Royal intrigue is rife in a national park near you, writes WENDY BARRETT.
There’s been a lot of royal stuff happening on the other side of the world of late — royal weddings, royal spats, royal babies — but there are royal intrigues to be had closer to home if you know where to look.
Here in the Wildflower West we are awash with some of the most fascinating flora on the planet and ranking high among them is our very own, and very intriguing, royal hakea, Hakea Victoria.
A spur of the moment opportunity to visit a friend in Bremer Bay put me in their vicinity. My friend knowing of my interest in the species kindly organised a day trip into Fitzgerald River National Park where they grow rampantly. They are so ridiculously spectacular and showy; they all but preen in front of the camera. I’d seen a picture several years ago online of these startling creatures growing in that region and decided immediately that I must see them for myself in the wild. They promptly went on to my wildflower bucket list.
The royal hakea’s showiness is due to its brightly coloured ornamental foliage rather than its concealed and understated flowers. The first European to discover it was botanist James Drummond in 1847 while exploring near West Mount Barren. He described the species in an 1847 newspaper article whereby he waxed lyrical about it being the most splendid plant specimen he’d ever seen and must have felt it deserved nothing less than to be named after his gracious Queen — Victoria.

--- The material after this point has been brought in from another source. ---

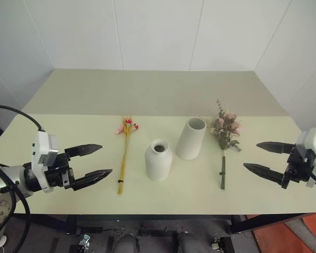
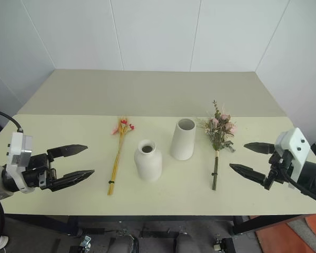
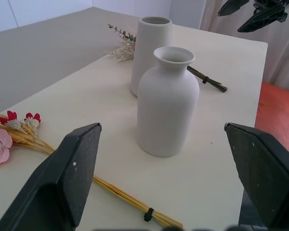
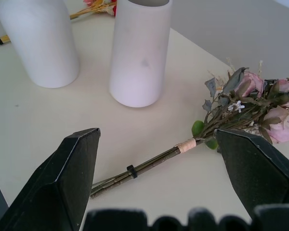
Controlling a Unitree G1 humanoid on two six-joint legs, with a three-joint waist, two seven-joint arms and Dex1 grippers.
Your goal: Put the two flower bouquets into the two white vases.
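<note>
We seem to be in a bare test room or lab, not a home. A plain pale table (image 1: 147, 95) stands in a corner of blank white panelled walls (image 1: 158, 31) from nine through three o'clock. At five o'clock an orange floor mat (image 1: 284, 234) shows, and at seven o'clock loose black cables (image 1: 10, 211).

no readable text, no labels, no brand marks, no numbers, no signs on anything
</note>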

While Drummond may not have been aware of it at the time, it was already known as tallyongut by the local Noongar people.

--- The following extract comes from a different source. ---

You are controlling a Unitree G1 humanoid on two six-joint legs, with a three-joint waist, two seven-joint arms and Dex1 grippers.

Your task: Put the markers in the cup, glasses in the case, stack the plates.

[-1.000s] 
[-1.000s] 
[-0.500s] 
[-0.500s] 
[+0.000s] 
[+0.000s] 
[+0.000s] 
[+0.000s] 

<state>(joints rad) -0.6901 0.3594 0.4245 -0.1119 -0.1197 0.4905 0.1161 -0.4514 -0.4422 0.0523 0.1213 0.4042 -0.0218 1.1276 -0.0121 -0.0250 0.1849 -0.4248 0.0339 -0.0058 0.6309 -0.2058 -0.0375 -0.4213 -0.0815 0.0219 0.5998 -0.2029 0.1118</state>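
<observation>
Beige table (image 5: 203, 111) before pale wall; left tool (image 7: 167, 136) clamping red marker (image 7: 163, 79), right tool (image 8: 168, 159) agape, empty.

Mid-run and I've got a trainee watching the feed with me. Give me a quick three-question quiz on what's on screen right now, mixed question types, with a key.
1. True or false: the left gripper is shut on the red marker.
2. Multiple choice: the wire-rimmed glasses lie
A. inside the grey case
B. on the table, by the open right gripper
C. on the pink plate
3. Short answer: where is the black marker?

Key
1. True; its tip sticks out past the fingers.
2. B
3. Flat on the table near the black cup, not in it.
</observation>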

The royal hakea is the poster child of Fitzgerald River National Park. The park covers nearly 300,000ha and from the vantage point of the lookout on Mt Maxwell I could fancy I was looking at a landscape practically unchanged from Drummond’s day.

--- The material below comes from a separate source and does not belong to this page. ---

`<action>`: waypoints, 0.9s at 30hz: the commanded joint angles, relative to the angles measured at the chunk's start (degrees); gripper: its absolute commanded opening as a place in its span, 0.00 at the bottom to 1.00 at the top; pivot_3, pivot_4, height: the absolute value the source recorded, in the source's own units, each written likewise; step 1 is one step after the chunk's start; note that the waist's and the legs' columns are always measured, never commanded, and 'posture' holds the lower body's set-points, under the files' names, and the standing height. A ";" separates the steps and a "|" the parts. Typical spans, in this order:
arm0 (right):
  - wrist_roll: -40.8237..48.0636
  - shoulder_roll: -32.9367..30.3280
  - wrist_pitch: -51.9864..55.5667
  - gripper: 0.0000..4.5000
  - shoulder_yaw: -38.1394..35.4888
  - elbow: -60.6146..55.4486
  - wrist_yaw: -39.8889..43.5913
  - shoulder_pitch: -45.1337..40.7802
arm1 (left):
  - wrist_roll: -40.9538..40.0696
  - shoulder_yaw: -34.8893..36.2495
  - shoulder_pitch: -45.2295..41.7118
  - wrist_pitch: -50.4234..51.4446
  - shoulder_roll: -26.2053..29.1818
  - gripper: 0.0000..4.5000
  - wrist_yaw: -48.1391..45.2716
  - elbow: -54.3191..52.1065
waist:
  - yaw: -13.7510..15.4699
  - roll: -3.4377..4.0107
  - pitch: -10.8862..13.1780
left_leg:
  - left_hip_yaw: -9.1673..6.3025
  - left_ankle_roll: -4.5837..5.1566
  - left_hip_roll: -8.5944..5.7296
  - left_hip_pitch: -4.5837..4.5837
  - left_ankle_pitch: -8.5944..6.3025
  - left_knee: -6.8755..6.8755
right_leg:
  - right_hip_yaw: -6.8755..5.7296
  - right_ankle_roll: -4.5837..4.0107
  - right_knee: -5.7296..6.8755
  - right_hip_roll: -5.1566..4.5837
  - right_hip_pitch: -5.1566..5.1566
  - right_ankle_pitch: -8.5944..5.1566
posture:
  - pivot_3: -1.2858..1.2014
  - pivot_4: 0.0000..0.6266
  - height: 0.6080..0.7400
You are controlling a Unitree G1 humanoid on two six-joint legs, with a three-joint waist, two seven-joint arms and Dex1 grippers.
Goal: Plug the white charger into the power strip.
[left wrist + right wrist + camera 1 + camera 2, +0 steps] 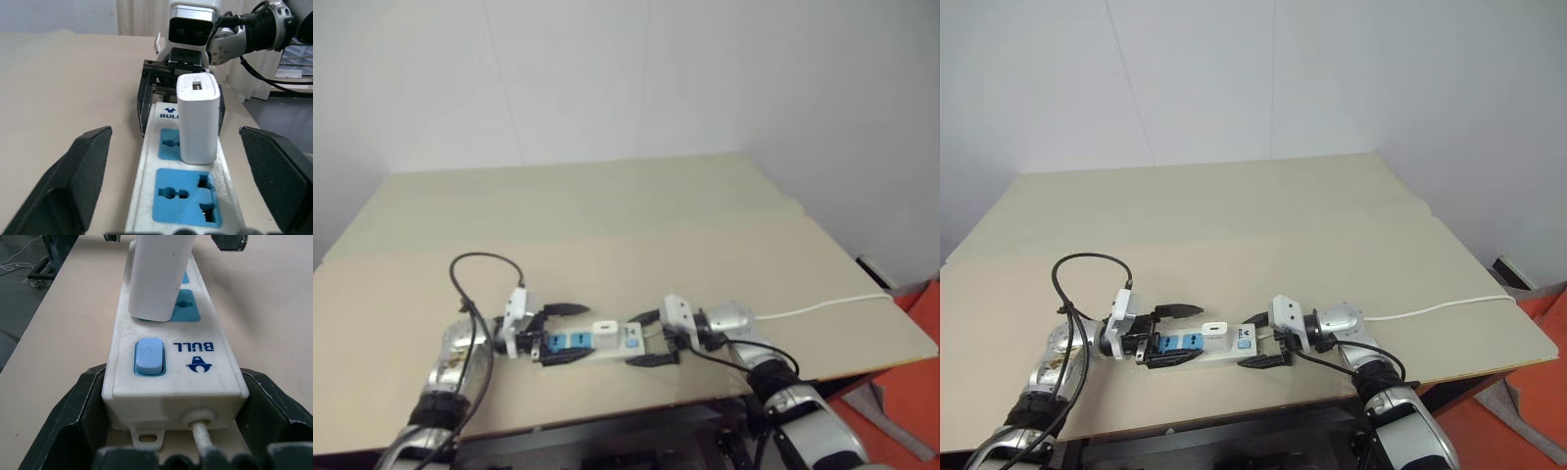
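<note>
The white charger (197, 117) stands upright in a socket of the power strip (592, 345), the one nearest the switch end, and it looks seated, so the plugging appears done. The strip lies on the bench (607, 225) with its long axis running from one arm to the other. The left hand (561, 336) is spread wide at the far end of the strip, its fingers flanking the strip without touching the charger, which lies straight ahead along that axis. The right hand (647, 339) pinches the switch end of the strip, where the cord (822, 305) leaves. Likely next: both hands let go and draw apart along the strip.
</note>
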 commanded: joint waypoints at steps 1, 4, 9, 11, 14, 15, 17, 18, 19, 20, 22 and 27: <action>-2.85 -0.35 -0.10 0.77 1.80 1.91 -0.13 0.76 | 0.89 0.10 0.79 1.53 1.59 1.00 -0.43 -1.60 | -0.01 -0.03 0.02 | 0.00 0.00 0.00 -0.01 0.00 0.00 | 0.00 0.00 0.00 0.00 -0.01 0.00 | 0.52 0.24 1.00; -2.82 -0.29 -0.11 0.77 1.77 1.94 -0.14 0.63 | 0.54 1.15 0.43 2.49 2.57 1.00 0.41 -3.22 | -0.03 -0.07 0.08 | -0.03 0.00 0.01 -0.06 0.00 0.00 | 0.00 0.01 0.01 0.00 -0.08 -0.01 | 0.52 0.24 1.00; -2.45 0.41 0.95 0.77 0.72 2.32 -2.29 0.19 | -0.59 4.73 0.77 1.19 4.57 1.00 1.08 -6.14 | -0.07 -0.36 0.35 | -0.07 0.00 0.09 -0.18 0.00 0.00 | 0.01 -0.07 0.02 0.02 -0.27 0.04 | 0.52 0.24 1.00; -1.75 0.54 1.30 0.84 0.06 2.61 -2.07 -0.16 | -1.32 6.51 1.33 0.84 5.50 1.00 1.23 -7.00 | -0.09 -0.41 0.43 | -0.09 0.00 0.15 -0.21 0.00 0.00 | 0.01 -0.15 0.03 0.03 -0.36 0.09 | 0.52 0.24 1.00; -1.33 -0.18 0.42 0.99 -0.48 1.95 -1.25 0.01 | -2.82 9.38 2.18 1.91 7.53 1.00 1.09 -8.02 | -0.02 -0.48 0.51 | -0.07 0.00 0.21 -0.36 0.00 0.00 | 0.02 -0.18 0.03 -0.01 -0.56 0.11 | 0.52 0.24 1.00; -1.31 -0.45 0.15 0.99 -0.66 1.69 -1.25 0.10 | -3.14 10.09 2.50 2.14 8.20 1.00 1.04 -8.33 | -0.02 -0.53 0.55 | -0.07 0.00 0.21 -0.51 0.00 0.00 | 0.02 -0.19 0.04 -0.01 -0.69 0.11 | 0.52 0.24 1.00; -0.61 -1.82 0.23 0.99 -1.40 -0.09 -0.48 0.65 | -3.63 12.20 3.89 2.34 10.29 1.00 1.08 -9.14 | 0.13 -0.60 0.67 | -0.08 0.00 0.21 -0.72 0.00 0.01 | -0.02 -0.20 0.04 -0.01 -0.86 0.12 | 0.52 0.24 1.00; -0.19 -2.68 0.37 0.99 -1.90 -1.34 -0.27 1.05 | -3.95 13.27 4.76 2.70 11.42 1.00 0.97 -9.67 | 0.30 -0.59 0.70 | -0.08 -0.01 0.21 -0.79 0.00 0.01 | -0.04 -0.20 0.04 -0.03 -0.91 0.12 | 0.52 0.24 1.00; 0.40 -3.67 0.75 0.99 -2.43 -2.99 0.07 1.59 | -4.23 14.28 5.69 2.99 12.52 1.00 0.95 -10.27 | 0.55 -0.59 0.71 | -0.08 -0.01 0.20 -0.92 0.00 0.02 | -0.06 -0.20 0.04 -0.06 -1.01 0.12 | 0.52 0.24 1.00; 0.79 -4.32 1.10 0.99 -2.75 -4.20 0.25 2.02 | -4.48 14.82 6.34 3.23 13.19 1.00 1.01 -10.78 | 1.08 -0.58 0.75 | -0.09 -0.01 0.20 -1.08 0.00 0.03 | -0.06 -0.20 0.05 -0.10 -1.20 0.13 | 0.52 0.24 1.00; 2.17 -7.37 1.23 0.99 -3.92 -8.72 1.05 3.77 | -4.79 16.70 8.49 3.56 15.32 1.00 0.92 -11.44 | 1.89 -0.55 0.79 | -0.03 -0.01 0.17 -1.45 0.01 0.05 | -0.03 -0.20 0.10 -0.17 -1.64 0.13 | 0.52 0.24 1.00; 8.95 -18.26 6.00 0.99 -8.20 -20.21 6.87 8.20 | -5.47 21.40 14.35 4.05 19.95 1.00 -0.08 -12.96 | 3.92 -0.51 1.46 | 0.19 -0.04 0.09 -2.10 0.00 0.18 | -0.18 -0.20 0.07 -0.27 -2.10 0.13 | 0.52 0.24 1.00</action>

As far as the eye can see is native vegetation, glorious in its natural state as if Mother Nature had only just left the scene after creating it. There is a seriously special vibe to be felt in these pristine wilderness areas that consist of such breathtaking variety. More than 1800 species have been documented in the park, 75 of them found nowhere else on Earth.
According to the acting chairman of the Fitzgerald Biosphere Community Collective, Nathan McQuoid, new species are still to be discovered in the park. In fact, he and Professor Steve Hopper named one relatively recently — Eucalyptus brandiana. McQuoid had first spotted it in the wilds of the park some time earlier. One might presume that only the smallest of plants could have remained hidden until current times, but Eucalyptus brandiana is not some cowering ground-hugging species but a substantial tree that can grow to 5m high.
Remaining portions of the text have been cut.